A study published last week in Science Advances exposed seven kinds of biomolecules and some extreme environment-loving organisms to a harsh, Mars-like radiation environment on the side of the ISS for a year and a half. 

The researchers at the German Aerospace Center (DLR) found that even when exposed to prolonged Martian-ish levels of radiation, certain biomolecules remained intact enough to be identifiable. Plus, a little protection beneath layers of rock and dust went a long way to keep the biomolecules in shape.

Measuring the remains: The study’s researchers used a Raman spectrometer, which can suss out the structure of individual molecules. Raman spectrometers are used widely in mineralogy to reveal chemical bond structures. Best of all? This is the instrumentation that Perseverance is currently using.

“We got a number of results where we were really able to see that some of the selected biomolecules are detectable, and some of the organisms are also still alive,” Jean-Pierre de Vera, the principal investigator on the project, told Parallax. 

So, scientists still see a glimmer of hope in the search for signs of life on Mars. “The experts say, ‘Okay, these molecules cannot be stable with this kind of radiation you’ve had outside the atmosphere for years,’” said de Vera. “‘They must be completely destroyed.’ But they were not completely destroyed.”

Our robot helpers

As we speak, Perseverance is sticking to its mission on the faraway surface of Mars. Though researchers might be out of luck if they’re looking for biomolecules in the top few centimeters of Martian regolith, it’s possible the rover will strike gold with other signs of life, such as fossilized remains. We won’t know for sure until the mid-2030s, when NASA and ESA plan to bring the samples home for more detailed study.

Drill baby drill

For a better shot at finding biomolecules, researchers will have to look deeper.

ESA is currently planning its own Mars rover mission, ExoMars, that will be able to drill two meters into the rocky surface to gather samples that have been better protected from UV radiation. The Europeans hoped to launch the mission this year, but ExoMars’s timetable—and future—now hangs in the balance. Roscosmos had been the mission’s launcher, and since Western payloads aren’t flying on Soyuz rockets, ExoMars doesn’t have a ride to space. 

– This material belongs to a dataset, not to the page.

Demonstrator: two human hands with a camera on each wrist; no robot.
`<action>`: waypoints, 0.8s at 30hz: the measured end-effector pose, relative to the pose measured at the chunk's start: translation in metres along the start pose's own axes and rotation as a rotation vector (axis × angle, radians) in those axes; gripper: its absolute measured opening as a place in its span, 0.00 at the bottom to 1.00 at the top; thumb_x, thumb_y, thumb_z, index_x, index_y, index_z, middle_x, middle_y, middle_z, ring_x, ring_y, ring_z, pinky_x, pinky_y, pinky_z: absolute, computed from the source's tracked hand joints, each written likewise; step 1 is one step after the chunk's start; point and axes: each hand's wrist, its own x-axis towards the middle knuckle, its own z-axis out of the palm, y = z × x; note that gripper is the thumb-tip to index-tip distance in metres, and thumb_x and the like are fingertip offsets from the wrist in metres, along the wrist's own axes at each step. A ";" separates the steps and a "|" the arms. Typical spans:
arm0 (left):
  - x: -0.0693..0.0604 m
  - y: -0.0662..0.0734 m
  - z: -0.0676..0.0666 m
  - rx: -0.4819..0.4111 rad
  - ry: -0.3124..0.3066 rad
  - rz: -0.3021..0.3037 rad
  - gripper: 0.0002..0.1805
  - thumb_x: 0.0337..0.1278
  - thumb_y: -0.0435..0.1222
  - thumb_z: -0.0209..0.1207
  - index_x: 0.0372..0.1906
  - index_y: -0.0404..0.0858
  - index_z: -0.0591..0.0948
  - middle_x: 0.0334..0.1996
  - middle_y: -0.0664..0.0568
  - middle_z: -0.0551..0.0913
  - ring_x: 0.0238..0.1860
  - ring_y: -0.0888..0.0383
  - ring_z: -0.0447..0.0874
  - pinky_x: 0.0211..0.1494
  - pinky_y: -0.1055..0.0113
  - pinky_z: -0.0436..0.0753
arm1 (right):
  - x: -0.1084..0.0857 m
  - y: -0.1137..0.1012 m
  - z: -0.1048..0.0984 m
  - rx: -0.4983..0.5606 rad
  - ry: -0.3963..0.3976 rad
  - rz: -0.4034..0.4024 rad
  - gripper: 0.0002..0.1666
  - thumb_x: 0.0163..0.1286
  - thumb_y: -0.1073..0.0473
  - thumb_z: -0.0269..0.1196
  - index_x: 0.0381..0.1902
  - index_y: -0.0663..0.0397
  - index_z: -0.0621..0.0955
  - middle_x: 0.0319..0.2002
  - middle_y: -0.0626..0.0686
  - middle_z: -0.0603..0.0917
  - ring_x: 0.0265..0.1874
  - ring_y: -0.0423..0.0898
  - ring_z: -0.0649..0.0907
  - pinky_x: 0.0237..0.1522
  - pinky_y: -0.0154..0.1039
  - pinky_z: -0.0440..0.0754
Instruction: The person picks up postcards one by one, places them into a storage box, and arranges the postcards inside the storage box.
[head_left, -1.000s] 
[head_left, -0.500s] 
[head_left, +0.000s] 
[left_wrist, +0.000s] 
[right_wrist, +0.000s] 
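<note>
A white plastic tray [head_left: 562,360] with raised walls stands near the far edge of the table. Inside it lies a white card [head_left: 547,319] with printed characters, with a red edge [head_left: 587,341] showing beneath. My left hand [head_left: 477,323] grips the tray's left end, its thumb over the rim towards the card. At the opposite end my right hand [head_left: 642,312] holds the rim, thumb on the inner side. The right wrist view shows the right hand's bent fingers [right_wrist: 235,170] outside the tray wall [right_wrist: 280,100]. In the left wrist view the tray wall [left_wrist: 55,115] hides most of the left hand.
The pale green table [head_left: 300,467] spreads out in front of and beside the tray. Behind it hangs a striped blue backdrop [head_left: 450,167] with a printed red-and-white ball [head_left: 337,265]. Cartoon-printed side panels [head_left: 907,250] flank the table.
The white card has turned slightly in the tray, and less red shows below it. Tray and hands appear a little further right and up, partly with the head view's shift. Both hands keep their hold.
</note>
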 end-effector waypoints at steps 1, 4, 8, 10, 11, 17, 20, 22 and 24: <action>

Looking further: The investigation is not yet done, according to de Vera and Mickael Baqué, lead authors of the paper. Their first experiment lasted a year and a half—a far cry from the billions of years of radiation that have bombarded the surface of the Red Planet. Follow-up studies will attempt to model biomolecule degradation over much longer stretches of time, figuring out just how deep our robots might have to dig to find a pristine sample.